### YOUR TASK
From the entries below, output the line with "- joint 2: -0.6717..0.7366" and each following line up to and including the line with "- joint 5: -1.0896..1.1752", exactly as written.

Segment Start: DATASET RECORDS

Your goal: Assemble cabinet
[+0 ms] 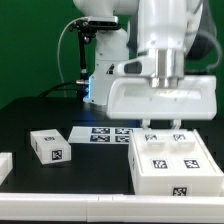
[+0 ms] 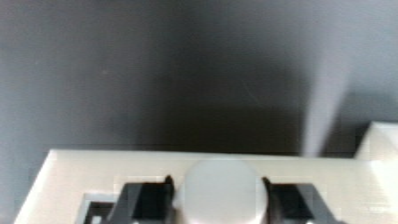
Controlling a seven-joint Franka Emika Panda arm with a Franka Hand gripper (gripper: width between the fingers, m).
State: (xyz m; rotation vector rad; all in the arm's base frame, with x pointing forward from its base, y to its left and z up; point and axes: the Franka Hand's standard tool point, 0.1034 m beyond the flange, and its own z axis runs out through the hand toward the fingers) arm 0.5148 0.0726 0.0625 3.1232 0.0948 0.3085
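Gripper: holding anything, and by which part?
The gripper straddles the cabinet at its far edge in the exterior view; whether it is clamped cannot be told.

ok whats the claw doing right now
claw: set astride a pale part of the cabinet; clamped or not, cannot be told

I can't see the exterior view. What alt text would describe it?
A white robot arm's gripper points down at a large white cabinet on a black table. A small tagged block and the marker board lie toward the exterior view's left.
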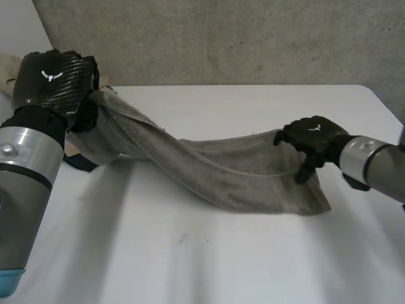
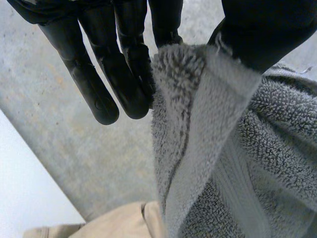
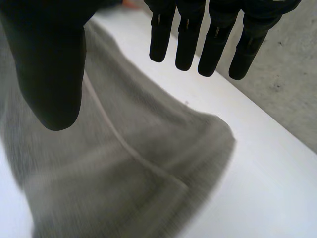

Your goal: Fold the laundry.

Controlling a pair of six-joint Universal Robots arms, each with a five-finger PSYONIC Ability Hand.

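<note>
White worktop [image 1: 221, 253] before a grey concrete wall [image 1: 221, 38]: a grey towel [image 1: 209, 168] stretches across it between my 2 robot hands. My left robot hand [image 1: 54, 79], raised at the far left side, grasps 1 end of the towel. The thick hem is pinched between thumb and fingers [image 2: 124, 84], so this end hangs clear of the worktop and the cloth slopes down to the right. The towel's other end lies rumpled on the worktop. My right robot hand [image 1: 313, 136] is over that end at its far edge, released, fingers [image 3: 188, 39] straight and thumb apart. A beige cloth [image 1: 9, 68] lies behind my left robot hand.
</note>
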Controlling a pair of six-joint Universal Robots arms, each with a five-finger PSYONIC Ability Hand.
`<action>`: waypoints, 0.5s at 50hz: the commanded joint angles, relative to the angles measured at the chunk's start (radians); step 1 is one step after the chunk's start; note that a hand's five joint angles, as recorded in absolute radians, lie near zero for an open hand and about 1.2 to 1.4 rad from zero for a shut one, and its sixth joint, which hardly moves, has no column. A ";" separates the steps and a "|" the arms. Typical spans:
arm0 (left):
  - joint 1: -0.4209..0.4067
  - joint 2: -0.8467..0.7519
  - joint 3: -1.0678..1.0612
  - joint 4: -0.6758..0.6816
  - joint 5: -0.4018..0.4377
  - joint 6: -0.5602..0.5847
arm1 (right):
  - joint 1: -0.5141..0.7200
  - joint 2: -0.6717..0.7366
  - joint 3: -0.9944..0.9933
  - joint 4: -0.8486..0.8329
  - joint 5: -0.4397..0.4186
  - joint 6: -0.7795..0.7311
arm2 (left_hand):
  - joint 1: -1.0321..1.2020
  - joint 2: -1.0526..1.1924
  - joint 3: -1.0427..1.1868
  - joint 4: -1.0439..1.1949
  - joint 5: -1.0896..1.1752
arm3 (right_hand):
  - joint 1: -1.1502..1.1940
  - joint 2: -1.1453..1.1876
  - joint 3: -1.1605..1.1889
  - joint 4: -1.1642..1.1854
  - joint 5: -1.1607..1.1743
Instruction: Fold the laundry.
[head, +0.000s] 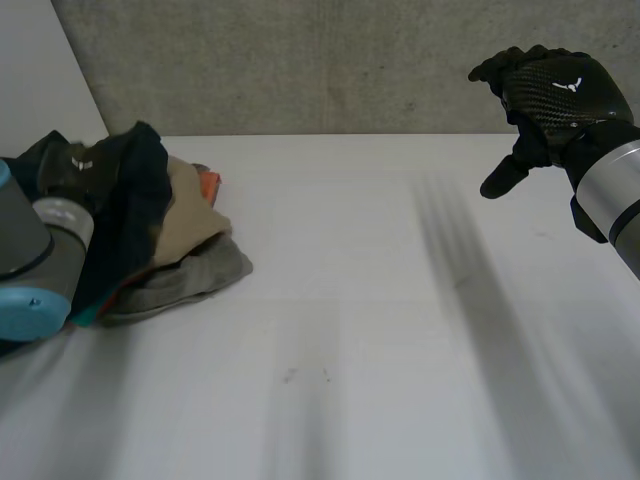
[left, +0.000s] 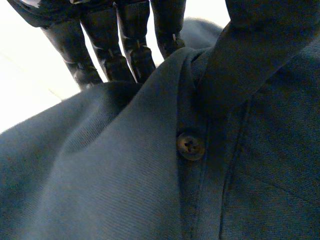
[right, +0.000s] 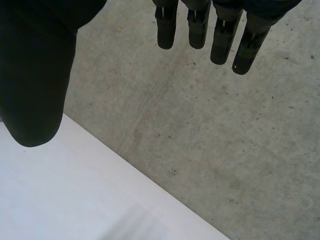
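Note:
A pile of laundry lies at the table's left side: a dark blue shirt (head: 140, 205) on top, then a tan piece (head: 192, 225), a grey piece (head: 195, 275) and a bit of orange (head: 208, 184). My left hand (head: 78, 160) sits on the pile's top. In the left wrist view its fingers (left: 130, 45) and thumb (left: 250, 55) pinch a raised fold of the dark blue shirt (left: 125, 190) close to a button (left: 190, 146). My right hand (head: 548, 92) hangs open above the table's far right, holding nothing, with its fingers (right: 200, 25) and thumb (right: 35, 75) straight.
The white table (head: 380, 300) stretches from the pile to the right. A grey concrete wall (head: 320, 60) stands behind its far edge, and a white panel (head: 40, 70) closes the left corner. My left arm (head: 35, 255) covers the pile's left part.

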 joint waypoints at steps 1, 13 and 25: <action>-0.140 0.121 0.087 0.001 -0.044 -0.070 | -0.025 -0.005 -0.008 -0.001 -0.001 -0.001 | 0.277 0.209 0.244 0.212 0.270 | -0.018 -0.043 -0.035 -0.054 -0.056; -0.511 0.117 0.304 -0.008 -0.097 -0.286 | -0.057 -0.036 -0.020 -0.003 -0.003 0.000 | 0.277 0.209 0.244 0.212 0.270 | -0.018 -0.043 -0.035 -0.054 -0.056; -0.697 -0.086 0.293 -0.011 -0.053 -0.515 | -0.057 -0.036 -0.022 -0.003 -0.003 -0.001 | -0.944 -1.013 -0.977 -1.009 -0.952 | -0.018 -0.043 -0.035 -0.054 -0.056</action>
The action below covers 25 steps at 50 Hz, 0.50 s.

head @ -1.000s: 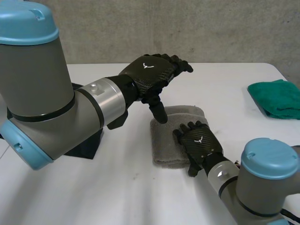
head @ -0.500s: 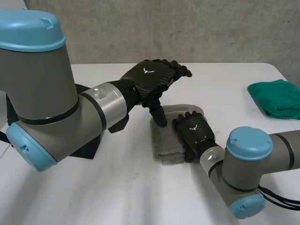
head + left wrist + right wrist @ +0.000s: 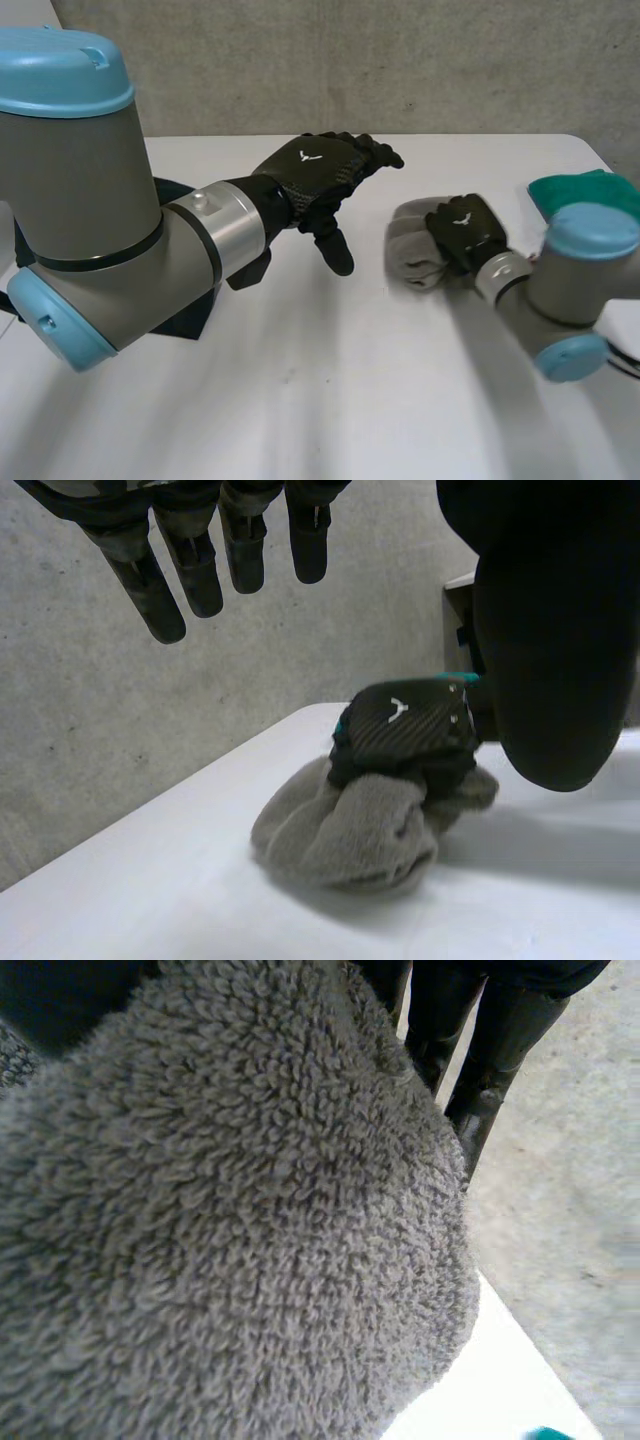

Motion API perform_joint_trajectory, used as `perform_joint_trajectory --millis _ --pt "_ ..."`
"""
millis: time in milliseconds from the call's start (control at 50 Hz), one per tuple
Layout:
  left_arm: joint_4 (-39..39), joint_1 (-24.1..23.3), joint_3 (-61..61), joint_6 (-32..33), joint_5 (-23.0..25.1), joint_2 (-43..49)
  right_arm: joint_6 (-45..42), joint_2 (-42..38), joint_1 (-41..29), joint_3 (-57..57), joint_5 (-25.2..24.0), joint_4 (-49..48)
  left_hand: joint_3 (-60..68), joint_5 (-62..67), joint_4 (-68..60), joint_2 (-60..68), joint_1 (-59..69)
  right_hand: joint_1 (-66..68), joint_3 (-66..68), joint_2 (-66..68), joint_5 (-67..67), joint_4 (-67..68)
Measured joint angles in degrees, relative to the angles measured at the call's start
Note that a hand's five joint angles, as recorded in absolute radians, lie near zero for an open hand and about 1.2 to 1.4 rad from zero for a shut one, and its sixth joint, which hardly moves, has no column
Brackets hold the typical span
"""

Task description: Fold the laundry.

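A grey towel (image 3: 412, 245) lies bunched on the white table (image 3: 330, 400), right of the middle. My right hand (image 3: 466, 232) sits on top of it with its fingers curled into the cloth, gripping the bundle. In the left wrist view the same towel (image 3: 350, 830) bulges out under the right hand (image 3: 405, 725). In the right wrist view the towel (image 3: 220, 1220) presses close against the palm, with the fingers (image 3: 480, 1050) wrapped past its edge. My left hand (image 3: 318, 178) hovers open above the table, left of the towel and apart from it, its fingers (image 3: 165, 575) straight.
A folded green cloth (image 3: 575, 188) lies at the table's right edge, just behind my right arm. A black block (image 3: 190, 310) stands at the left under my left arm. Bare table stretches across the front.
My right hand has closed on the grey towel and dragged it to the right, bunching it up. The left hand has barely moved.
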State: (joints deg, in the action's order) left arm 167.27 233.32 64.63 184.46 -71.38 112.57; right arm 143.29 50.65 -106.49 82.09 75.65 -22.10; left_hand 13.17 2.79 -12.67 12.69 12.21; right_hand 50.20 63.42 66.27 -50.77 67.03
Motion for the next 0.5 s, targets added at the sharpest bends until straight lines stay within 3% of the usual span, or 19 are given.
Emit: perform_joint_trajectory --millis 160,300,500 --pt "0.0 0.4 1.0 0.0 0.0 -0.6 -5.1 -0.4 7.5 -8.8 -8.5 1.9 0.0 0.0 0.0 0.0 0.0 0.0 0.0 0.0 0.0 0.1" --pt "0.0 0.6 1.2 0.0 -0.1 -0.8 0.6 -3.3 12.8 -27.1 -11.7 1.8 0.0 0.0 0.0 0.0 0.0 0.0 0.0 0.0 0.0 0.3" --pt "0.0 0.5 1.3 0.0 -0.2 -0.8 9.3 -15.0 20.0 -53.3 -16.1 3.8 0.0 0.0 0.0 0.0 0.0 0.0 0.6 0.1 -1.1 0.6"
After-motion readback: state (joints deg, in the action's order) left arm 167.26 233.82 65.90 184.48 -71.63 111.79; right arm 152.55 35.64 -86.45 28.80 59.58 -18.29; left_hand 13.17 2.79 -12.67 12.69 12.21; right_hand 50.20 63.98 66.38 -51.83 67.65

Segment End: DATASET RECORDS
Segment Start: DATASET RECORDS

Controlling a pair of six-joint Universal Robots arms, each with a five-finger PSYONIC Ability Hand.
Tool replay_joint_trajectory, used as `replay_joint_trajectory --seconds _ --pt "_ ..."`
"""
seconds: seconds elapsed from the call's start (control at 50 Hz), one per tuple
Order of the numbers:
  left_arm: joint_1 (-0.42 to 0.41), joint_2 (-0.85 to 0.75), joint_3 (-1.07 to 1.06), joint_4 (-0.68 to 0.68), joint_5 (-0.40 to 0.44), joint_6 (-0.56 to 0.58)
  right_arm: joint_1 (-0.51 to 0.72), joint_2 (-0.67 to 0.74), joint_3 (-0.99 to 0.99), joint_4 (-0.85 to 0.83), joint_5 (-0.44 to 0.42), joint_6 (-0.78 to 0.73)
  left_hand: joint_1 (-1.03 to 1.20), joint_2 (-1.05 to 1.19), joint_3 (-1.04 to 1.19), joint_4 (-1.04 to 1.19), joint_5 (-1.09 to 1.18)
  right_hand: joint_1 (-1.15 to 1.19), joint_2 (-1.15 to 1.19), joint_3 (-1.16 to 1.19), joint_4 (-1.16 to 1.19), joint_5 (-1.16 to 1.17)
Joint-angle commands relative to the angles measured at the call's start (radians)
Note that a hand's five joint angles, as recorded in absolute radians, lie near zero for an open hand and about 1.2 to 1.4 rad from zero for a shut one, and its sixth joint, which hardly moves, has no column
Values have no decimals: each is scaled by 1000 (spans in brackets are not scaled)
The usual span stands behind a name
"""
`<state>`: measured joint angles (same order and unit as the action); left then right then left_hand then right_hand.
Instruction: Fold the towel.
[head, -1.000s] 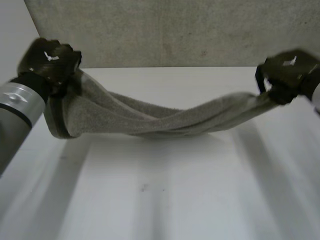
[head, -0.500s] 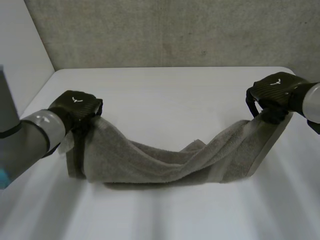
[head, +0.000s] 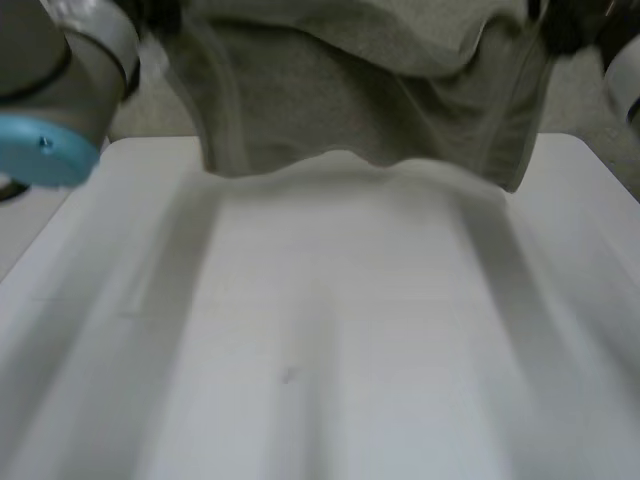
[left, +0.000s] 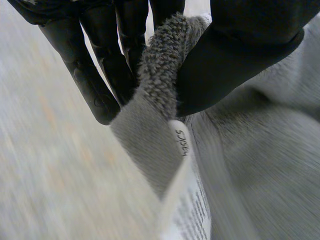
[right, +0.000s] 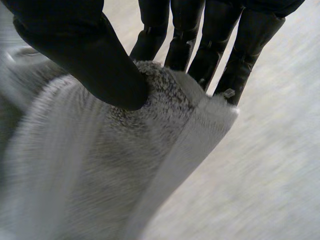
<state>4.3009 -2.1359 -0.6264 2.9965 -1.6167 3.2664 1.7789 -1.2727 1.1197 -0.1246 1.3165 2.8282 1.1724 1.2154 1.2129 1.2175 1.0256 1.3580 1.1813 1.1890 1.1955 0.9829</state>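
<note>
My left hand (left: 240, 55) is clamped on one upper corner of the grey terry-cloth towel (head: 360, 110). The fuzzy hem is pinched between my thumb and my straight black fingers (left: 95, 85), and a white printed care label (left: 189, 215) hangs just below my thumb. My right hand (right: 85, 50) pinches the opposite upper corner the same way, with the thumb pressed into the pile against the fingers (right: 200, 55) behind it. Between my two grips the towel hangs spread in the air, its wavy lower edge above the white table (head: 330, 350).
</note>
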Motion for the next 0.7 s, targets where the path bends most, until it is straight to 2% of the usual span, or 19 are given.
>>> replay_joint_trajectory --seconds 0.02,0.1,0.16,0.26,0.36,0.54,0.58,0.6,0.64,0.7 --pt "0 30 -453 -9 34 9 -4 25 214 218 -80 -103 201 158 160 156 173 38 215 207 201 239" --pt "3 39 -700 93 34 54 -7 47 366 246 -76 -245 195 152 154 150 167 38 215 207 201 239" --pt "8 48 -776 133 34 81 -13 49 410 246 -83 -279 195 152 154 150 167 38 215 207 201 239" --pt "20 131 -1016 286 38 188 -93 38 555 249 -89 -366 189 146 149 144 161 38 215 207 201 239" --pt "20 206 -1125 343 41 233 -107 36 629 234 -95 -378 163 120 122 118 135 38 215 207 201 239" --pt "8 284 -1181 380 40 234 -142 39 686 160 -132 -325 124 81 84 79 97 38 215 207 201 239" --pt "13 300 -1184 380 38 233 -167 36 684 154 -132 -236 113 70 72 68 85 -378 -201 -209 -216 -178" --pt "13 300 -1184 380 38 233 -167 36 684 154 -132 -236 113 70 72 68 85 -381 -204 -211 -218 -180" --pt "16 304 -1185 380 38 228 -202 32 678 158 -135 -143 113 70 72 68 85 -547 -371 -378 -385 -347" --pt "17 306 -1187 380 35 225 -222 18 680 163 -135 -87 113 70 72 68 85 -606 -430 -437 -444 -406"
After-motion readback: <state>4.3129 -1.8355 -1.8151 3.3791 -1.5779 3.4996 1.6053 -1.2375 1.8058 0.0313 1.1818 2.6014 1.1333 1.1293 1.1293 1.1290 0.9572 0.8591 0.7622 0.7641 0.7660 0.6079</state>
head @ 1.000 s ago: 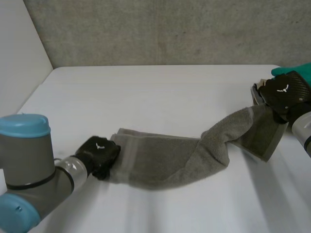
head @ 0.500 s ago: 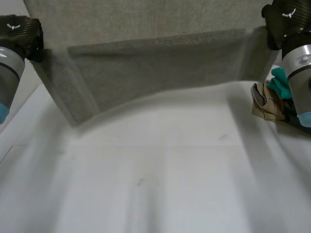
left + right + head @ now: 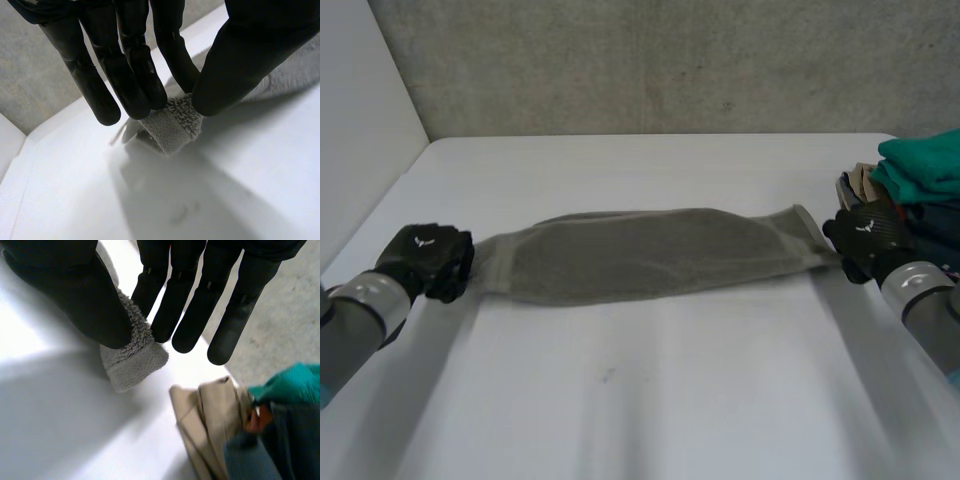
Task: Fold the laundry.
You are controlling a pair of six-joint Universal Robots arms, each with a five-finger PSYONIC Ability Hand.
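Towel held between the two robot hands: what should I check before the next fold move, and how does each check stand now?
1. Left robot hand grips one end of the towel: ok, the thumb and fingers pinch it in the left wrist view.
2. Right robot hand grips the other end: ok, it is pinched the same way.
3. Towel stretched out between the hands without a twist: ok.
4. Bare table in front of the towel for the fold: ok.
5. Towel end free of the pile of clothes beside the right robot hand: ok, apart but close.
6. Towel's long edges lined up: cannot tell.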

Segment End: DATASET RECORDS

### EXERCISE ANSWER
  - joint 2: -0.6717..0.7366
  - joint 3: -0.9944..0.9933
  - joint 4: -0.8486..0.8329
  - joint 5: -0.4397..0.4186
  - joint 6: -0.7795..0.7311
arm2 (left_hand):
  - joint 1: -1.0321..1.2020
  - joint 2: -1.0526..1.1924
  - joint 3: -1.0427..1.1868
  - joint 4: -1.0439..1.1949
  - joint 5: -1.0896..1.1752

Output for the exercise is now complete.